Stored items from a collection:
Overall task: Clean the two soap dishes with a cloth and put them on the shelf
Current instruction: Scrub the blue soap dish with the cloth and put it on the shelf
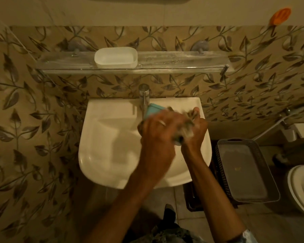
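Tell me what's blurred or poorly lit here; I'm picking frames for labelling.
Head view: dim, yellowish light; left hand, right hand, the cloth and the teal soap dish are smeared by motion blur; the white soap dish on the shelf and the sink are sharp; the wide lens bows the shelf.

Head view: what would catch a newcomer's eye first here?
Over the right side of the sink, the blurred left hand grips a teal dish while the right hand holds a cloth beside it. Above, a white dish sits on the shelf, left of its middle, against leaf-patterned tiles.
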Demonstrator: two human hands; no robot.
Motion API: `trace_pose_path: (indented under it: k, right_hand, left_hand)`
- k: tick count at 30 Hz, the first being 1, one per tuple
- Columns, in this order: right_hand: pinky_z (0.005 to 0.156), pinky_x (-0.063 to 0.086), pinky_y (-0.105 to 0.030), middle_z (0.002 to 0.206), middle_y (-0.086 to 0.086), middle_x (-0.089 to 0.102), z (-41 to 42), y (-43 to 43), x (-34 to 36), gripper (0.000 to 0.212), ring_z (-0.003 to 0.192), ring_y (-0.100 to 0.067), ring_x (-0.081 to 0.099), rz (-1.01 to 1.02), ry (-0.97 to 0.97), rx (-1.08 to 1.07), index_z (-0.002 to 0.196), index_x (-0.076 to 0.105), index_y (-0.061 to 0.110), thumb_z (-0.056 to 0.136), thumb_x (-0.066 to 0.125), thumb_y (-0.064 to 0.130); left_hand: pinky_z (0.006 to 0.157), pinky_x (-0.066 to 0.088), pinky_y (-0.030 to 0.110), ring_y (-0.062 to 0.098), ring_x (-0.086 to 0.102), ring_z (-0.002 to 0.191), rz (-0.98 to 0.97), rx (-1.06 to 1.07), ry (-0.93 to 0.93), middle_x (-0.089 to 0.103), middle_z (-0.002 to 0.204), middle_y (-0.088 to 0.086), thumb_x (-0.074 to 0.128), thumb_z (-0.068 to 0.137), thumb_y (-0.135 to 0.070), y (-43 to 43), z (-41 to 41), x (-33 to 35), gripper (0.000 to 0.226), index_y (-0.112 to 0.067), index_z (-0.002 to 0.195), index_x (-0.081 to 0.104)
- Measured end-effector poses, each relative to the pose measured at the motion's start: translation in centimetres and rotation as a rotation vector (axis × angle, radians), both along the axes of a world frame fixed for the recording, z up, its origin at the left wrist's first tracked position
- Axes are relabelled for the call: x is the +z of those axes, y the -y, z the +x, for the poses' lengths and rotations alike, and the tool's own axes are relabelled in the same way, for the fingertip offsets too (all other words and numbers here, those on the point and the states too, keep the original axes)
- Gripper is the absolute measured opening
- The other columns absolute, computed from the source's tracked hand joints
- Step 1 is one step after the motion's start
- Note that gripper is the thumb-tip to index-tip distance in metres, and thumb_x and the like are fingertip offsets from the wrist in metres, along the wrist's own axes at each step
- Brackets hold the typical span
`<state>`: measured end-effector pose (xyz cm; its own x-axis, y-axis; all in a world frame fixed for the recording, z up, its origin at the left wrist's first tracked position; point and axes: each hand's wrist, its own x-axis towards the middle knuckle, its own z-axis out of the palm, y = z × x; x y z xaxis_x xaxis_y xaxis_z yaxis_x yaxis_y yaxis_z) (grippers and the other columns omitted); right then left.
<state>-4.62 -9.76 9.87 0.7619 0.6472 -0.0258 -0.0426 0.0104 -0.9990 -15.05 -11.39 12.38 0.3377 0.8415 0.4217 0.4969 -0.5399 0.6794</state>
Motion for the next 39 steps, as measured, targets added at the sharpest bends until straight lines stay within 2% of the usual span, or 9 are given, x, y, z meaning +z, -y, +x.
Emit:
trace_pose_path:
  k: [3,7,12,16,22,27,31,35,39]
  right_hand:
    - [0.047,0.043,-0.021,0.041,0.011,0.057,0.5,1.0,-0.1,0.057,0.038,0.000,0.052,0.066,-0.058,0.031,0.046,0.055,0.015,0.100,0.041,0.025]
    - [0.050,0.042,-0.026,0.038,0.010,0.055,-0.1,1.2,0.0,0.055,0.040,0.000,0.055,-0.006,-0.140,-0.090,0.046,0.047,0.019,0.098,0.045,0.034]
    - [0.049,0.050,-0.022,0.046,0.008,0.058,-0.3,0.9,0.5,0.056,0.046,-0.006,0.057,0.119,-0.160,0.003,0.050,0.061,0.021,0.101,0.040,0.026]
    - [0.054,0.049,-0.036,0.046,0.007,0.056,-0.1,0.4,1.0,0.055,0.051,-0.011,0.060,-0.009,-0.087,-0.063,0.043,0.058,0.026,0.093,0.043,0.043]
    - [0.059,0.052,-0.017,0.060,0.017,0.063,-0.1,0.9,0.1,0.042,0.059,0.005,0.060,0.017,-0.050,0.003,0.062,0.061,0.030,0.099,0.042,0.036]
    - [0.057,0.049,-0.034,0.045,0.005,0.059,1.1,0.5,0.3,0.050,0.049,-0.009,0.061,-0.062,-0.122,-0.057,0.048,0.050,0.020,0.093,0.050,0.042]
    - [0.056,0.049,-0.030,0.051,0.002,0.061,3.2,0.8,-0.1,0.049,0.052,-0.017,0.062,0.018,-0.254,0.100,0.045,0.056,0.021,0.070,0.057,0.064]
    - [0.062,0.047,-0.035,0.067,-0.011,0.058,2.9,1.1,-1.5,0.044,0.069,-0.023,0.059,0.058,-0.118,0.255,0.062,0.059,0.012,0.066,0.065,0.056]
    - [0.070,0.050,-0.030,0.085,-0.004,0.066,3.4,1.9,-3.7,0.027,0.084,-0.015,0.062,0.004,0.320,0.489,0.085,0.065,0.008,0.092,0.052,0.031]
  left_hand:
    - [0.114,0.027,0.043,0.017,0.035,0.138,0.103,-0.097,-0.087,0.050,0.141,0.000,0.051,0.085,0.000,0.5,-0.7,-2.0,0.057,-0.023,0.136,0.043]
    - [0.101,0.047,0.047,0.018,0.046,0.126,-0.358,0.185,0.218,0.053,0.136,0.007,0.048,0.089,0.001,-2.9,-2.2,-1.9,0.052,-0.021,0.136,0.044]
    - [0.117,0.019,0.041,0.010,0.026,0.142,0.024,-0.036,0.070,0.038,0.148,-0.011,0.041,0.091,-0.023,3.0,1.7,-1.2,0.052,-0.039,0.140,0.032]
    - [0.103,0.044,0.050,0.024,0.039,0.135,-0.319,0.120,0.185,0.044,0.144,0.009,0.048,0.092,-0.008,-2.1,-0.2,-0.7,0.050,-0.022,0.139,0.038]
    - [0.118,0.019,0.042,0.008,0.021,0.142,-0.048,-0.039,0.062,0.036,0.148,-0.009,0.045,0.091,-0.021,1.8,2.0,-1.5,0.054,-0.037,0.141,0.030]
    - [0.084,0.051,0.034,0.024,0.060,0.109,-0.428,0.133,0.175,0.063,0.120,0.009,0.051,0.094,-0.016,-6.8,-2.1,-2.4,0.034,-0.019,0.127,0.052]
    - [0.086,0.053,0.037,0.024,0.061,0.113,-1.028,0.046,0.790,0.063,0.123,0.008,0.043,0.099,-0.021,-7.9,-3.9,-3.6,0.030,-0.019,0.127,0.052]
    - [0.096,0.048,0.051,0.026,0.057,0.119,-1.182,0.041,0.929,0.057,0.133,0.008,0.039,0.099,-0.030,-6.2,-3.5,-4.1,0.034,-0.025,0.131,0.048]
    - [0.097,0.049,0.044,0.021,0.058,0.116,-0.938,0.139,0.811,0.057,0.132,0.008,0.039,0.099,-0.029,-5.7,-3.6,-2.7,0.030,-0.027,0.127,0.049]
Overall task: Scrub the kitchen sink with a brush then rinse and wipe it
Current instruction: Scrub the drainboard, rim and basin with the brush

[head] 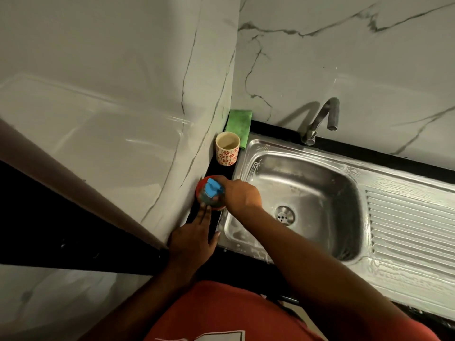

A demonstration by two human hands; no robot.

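Just off the soapy steel sink's (259, 149) left rim, a person's right hand (240, 196) grips a blue brush (213, 189) in a red dish (200, 187) on the black counter (214, 169), the left hand (194, 240) lying flat, fingers straight, beside it.

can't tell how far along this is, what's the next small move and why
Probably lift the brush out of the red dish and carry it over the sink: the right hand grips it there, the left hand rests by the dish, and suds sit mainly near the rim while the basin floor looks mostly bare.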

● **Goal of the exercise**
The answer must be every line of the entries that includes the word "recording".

● **Exercise answer**
- Measured end-effector poses, each relative to the pose measured at the motion's start: translation in centimetres and rotation as a rotation vector (axis × angle, radians), both along the axes of a world frame fixed for the recording, z up, its origin at the left wrist's first tracked position
`<state>`: measured end-effector pose (xyz cm; its own x-axis, y-axis; all in a world frame fixed for the recording, z up, its origin at the left wrist's first tracked position; point and axes: each hand's wrist, its own x-axis towards the middle knuckle, its own z-axis out of the palm, y = z × x; x y z xaxis_x xaxis_y xaxis_z yaxis_x yaxis_y yaxis_z) (grippers and the other columns omitted); right then left.

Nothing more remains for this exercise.